Task requirements -> Within the material below, locate the line with "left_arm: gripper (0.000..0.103" and the line with "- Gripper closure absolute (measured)", then return those two lines and all lines between them, exactly as written.

***

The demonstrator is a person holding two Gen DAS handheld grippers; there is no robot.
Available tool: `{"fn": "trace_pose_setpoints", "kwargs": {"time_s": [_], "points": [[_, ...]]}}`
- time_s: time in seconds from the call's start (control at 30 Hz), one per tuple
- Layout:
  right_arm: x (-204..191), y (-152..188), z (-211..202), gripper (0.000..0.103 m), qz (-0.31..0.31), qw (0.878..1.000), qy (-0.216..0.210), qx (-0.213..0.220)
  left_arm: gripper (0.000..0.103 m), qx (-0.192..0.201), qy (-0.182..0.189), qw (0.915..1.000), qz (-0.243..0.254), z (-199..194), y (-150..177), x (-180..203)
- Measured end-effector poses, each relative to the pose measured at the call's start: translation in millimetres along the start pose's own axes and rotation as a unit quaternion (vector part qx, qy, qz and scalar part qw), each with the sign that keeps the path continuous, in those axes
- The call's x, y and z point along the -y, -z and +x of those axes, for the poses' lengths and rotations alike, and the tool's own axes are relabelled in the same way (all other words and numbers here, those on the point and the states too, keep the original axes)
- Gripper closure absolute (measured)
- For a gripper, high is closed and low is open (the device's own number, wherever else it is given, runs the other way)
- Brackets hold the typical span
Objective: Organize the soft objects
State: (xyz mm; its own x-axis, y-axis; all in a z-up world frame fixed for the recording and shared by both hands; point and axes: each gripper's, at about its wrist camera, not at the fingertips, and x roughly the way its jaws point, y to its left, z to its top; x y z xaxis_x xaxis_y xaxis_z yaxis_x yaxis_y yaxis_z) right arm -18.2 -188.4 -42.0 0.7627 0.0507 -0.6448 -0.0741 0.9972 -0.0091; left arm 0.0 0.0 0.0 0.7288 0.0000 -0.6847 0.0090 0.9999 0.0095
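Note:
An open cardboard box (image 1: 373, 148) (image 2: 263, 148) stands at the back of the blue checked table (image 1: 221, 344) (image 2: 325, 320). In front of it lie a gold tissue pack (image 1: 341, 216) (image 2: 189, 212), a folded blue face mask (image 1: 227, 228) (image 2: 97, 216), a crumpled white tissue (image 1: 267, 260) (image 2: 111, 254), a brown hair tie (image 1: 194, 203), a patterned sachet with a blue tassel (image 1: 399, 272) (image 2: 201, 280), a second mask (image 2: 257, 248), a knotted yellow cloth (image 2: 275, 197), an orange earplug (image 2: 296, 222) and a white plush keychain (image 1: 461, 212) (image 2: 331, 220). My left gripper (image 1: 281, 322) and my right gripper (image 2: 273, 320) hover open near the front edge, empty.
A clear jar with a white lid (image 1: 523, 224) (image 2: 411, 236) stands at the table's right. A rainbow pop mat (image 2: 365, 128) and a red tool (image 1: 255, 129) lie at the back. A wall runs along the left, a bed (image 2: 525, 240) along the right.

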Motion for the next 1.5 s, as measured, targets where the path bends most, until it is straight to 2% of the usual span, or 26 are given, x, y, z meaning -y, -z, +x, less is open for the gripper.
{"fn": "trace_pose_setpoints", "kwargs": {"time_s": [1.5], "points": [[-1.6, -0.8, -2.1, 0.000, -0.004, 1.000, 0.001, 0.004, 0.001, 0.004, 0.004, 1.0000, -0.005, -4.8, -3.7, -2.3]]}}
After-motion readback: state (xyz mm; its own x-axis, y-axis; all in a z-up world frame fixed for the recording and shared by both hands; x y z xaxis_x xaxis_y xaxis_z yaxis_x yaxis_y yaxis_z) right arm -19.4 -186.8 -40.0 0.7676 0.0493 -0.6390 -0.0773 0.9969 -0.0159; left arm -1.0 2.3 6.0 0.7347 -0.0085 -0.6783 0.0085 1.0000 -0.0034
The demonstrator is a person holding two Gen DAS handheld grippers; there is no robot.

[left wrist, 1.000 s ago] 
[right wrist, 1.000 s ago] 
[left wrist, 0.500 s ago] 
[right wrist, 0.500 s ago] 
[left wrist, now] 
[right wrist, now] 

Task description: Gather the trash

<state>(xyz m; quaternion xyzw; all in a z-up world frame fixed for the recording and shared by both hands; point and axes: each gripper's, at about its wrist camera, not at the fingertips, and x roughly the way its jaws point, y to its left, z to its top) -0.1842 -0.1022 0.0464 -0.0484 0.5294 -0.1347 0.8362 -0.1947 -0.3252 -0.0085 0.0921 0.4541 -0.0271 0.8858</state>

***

Response to this exercise ->
  left_arm: gripper (0.000..0.103 m), qx (-0.192..0.201), qy (-0.182..0.189), qw (0.915..1.000), qz (-0.243..0.254), z (-199..194), y (-150..177), x (-180..203)
- Measured end-effector poses, each relative to the pose measured at the call's start: translation in millimetres along the start pose's own axes and rotation as a unit quaternion (vector part qx, qy, qz and scalar part qw), each with the sign that keeps the path continuous, in those axes
- The call's x, y and z point along the -y, -z and +x of those axes, for the poses' lengths and rotations alike, and the tool's own axes are relabelled in the same way (all other words and numbers here, those on the point and the states too, keep the original axes)
- Gripper closure absolute (measured)

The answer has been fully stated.